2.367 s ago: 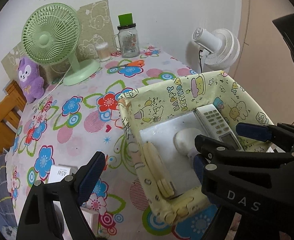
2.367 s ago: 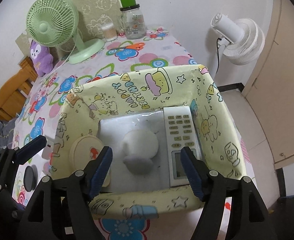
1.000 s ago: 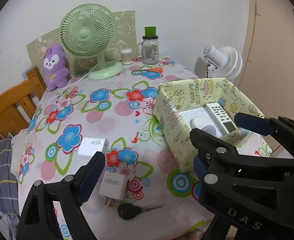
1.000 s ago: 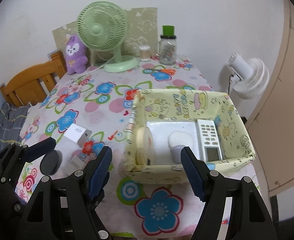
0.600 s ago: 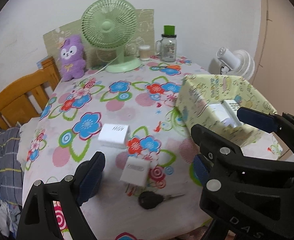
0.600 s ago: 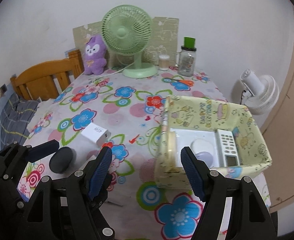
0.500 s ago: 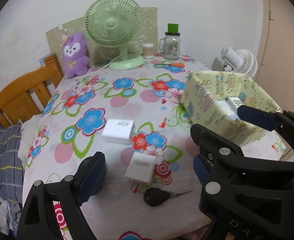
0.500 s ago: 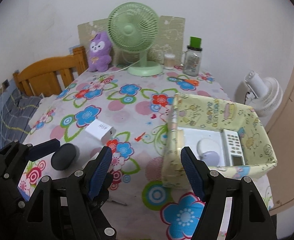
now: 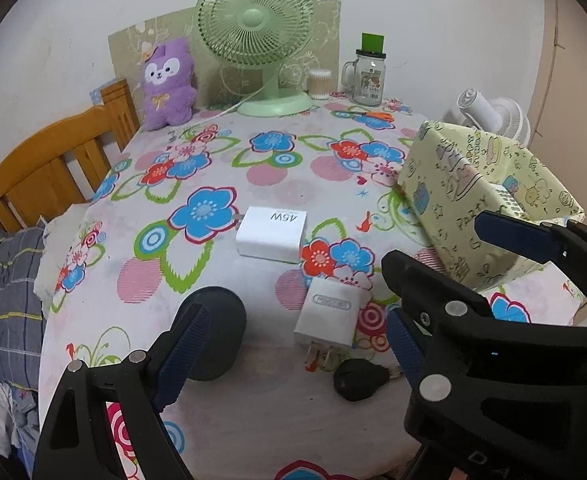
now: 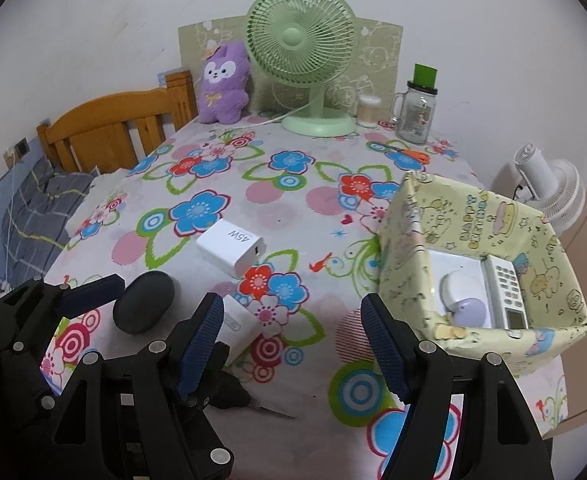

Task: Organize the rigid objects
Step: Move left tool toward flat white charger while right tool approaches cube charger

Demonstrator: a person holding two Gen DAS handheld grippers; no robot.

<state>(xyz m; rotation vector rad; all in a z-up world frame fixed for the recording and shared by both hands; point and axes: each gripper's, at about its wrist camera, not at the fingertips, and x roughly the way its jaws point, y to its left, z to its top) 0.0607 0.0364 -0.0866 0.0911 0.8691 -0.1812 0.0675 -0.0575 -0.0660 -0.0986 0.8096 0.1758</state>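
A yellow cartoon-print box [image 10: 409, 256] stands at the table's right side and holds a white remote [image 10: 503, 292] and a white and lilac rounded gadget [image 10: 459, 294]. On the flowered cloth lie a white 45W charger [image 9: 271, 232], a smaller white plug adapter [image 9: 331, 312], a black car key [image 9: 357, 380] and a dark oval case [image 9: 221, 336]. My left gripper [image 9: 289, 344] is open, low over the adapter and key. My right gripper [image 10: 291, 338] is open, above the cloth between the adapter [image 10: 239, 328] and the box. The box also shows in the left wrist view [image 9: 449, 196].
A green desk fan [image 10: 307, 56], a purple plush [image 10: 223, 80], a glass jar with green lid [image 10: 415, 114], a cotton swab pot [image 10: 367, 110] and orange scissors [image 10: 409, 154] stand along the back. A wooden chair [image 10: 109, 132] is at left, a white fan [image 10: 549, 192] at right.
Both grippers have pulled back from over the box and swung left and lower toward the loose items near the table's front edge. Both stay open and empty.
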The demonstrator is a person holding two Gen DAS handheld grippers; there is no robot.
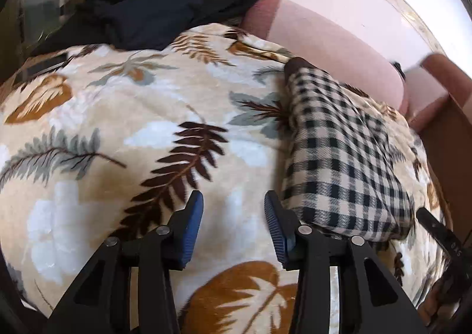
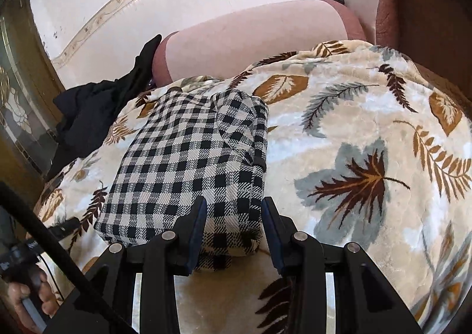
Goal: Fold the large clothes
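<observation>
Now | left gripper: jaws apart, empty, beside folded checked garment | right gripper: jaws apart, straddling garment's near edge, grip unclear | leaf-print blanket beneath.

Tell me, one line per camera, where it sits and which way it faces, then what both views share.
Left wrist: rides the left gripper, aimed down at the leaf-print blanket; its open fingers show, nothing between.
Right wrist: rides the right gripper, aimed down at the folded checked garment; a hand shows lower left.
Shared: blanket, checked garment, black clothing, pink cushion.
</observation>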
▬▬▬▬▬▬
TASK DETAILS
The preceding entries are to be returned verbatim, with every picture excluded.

YOUR SOLUTION
2.367 s ago: 
2.367 s ago: 
1.000 s ago: 
1.000 s ago: 
0.600 s ago: 
0.600 s ago: 
0.500 s ago: 
0.500 s ago: 
now: 
now: 

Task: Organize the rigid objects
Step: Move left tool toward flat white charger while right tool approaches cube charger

Demonstrator: a person holding two Gen DAS handheld grippers; no robot.

<state>(xyz m; rotation vector rad; all in a z-up world frame fixed for the recording and shared by both hands; point and axes: each gripper's, at about its wrist camera, not at the fingertips, and x roughly the way its jaws point, y to its left, z to its top) 0.0607 0.0364 -0.0866 0.0911 0.8691 -0.1812 0.0675 -0.0575 -0.0660 -0.0986 0.8096 0.1758</state>
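A yellow cartoon-print box [image 10: 409, 256] stands at the table's right side and holds a white remote [image 10: 503, 292] and a white and lilac rounded gadget [image 10: 459, 294]. On the flowered cloth lie a white 45W charger [image 9: 271, 232], a smaller white plug adapter [image 9: 331, 312], a black car key [image 9: 357, 380] and a dark oval case [image 9: 221, 336]. My left gripper [image 9: 289, 344] is open, low over the adapter and key. My right gripper [image 10: 291, 338] is open, above the cloth between the adapter [image 10: 239, 328] and the box. The box also shows in the left wrist view [image 9: 449, 196].
A green desk fan [image 10: 307, 56], a purple plush [image 10: 223, 80], a glass jar with green lid [image 10: 415, 114], a cotton swab pot [image 10: 367, 110] and orange scissors [image 10: 409, 154] stand along the back. A wooden chair [image 10: 109, 132] is at left, a white fan [image 10: 549, 192] at right.
Both grippers have pulled back from over the box and swung left and lower toward the loose items near the table's front edge. Both stay open and empty.
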The demonstrator is a person holding two Gen DAS handheld grippers; there is no robot.
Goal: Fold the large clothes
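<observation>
Now | left gripper: jaws apart, empty, beside folded checked garment | right gripper: jaws apart, straddling garment's near edge, grip unclear | leaf-print blanket beneath.

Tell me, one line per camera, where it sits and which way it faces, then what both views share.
Left wrist: rides the left gripper, aimed down at the leaf-print blanket; its open fingers show, nothing between.
Right wrist: rides the right gripper, aimed down at the folded checked garment; a hand shows lower left.
Shared: blanket, checked garment, black clothing, pink cushion.
</observation>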

Nothing remains to be added to the exercise.